Cyber Security Challenge 2016 paints its target on energy sector

News by Tony Morbin

Some 42 contestants in this year's Cyber Security Challenge UK have been putting their technical and softer, human skills to the test to battle a fictional cyber-attack on an energy company.

Finalists in the Cyber Security Challenge UK masterclass competition have been battling it out this week in a realistic cyber battlefield designed to test a range of technical and soft skills.

Ensconced under the Victorian arches of an active railway line in Shoreditch, east London, the modern-day information warriors are striving to defend a fictional energy company from a series of increasingly sophisticated and damaging cyber-attacks while communicating their findings to their client, government and the media.

In the scenario, Bolt Energy has developed a new nuclear-powered energy source the size of a lightbulb but someone is leaking the details to the outside world. From their security operations centre (SOC), the defenders must follow forensic clues to identify and plug the leak.

For the 42 finalists – who range in age from 16 to 56 years old – the Cyber Security Challenge Masterclass is the culmination of a year of qualifying rounds which started when they responded to a call for candidates earlier this year.

[Video] Power Play: What does it take to win the Cyber Security Challenge? 

Very strong tech skills remain a prerequisite for success, including forensic analysis, incident response and live network monitoring. However, in keeping with experience gleaned from numerous real-world attacks, there is also an emphasis on understanding the business under attack, the type of risks and threats faced and negotiating through legal, financial and a range of human issues and skills.

An essential element of winning involves the ability to communicate to leadership and management.
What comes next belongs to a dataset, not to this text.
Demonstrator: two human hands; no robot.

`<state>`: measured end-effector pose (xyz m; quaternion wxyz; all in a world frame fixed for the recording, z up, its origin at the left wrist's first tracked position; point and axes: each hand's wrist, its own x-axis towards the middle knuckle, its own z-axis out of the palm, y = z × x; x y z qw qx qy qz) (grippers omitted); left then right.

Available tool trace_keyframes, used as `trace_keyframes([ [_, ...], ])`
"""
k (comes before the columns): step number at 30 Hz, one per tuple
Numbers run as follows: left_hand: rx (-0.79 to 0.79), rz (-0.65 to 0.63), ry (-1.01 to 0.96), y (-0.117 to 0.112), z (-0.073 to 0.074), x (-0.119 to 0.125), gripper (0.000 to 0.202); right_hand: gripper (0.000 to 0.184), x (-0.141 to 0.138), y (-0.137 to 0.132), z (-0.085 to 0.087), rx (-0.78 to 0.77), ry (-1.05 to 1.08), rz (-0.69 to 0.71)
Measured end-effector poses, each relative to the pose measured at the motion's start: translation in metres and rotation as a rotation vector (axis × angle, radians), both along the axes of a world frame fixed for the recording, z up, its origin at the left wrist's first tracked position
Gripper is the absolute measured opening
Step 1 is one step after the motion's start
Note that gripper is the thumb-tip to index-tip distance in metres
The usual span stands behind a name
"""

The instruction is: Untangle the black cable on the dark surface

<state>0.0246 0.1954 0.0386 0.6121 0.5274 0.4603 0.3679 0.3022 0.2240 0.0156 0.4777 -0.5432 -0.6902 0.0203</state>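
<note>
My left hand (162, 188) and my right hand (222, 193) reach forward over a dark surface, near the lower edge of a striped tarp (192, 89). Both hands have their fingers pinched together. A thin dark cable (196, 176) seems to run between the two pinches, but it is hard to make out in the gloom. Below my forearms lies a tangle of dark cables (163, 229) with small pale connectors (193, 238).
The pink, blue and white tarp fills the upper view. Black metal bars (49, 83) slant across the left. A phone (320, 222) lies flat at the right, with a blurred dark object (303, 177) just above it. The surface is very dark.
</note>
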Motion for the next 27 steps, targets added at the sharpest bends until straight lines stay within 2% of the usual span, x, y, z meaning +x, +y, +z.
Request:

They must also demonstrate an ability to not only use their skills in isolation but also work as a team to leverage the strengths of others.  Adherence to ethical and legal concerns are also taken into account.

Dr Robert Nowill, chairman of the cyber security challenge UK, told, “This year in particular, we made sure right from the start that teams realise that in order to win the team event you have to demonstrate both soft skills and deep technical skills.  The point is to attract new people in.”

The aim of the challenge, established in 2010, is to help combat the industry's skills shortage, increasing awareness of the sector and its opportunities, as well as identifying new talent that may well come from non-traditional sectors and routes into the industry – with past finalists including a postman and a chemist.  

Using 3-D gamification of initial challenges is seen as a way of encouraging participation by those who may not have considered the sector – including women, who make up just 10 percent of the cyber-sec workforce, but are a larger proportion of gamers.

Cyber Security Challenge CEO Stephanie Daman told that there is a growing uptake in computing among girls at school, but while prospects for the future are bright, the current situation – which sees just two women contestants out of the 42-strong field of candidates (which in itself represents a 100 percent increase on last year) – is disappointing.

Although the Cyber Security Challenge is know primarily for its competitions (including CyberCenturion for school-age contestants), her organisation's main role is education.

Referring to the government's freshly announced National Cyber Security Strategy, she said she was hopeful that additional funding would be made available to enable the Cyber Security Challenge to expand further into schools, universities and other areas, including working with “people with slight disabilities which make it difficult to find (these) roles, but that can make them very good at cyber-security”.

Talking to the finalists themselves, 17-year-old A-level student George Osborne explained that he had an interest in networking, entered the competitions more for the challenge than as a career option and had been surprised and delighted to find that he had progressed to the finals.

‘Sarah', who wished to remain anonymous, told us that she ‘stumbled across' the website when researching something else entirely, but has always had an interest in problem solving, such as reverse engineering an Android App, and the competition intrigued her.

And the oldest contestant, Chris Bailey who has worked in various roles in IT but not in security, explained how he also got involved by ‘giving it a go' out of general interest – but was now seriously considering a career switch to cyber security, having found that he can now demonstrate that he has the necessary skills and aptitudes.

It goes without saying, the career prospects for all finalists are bright, whether they get snapped up by the sponsors, GCHQ, NCA, PWC and others, or the industry in general.  

Claire Pluckrose, senior manager in the National Cyber Crime Unit at the National Crime Agency, told SC that part of the rationale behind the NCA's sponsorship of the event was to “encourage that talent to join law enforcement or use those skills to keep the UK safe.”  

Neil Hampson, UK cyber security practice leader at PwC concurred, telling SC that PwC had indeed recruited finalists from the Challenge in the past, but added that it was also about helping the economy as a whole.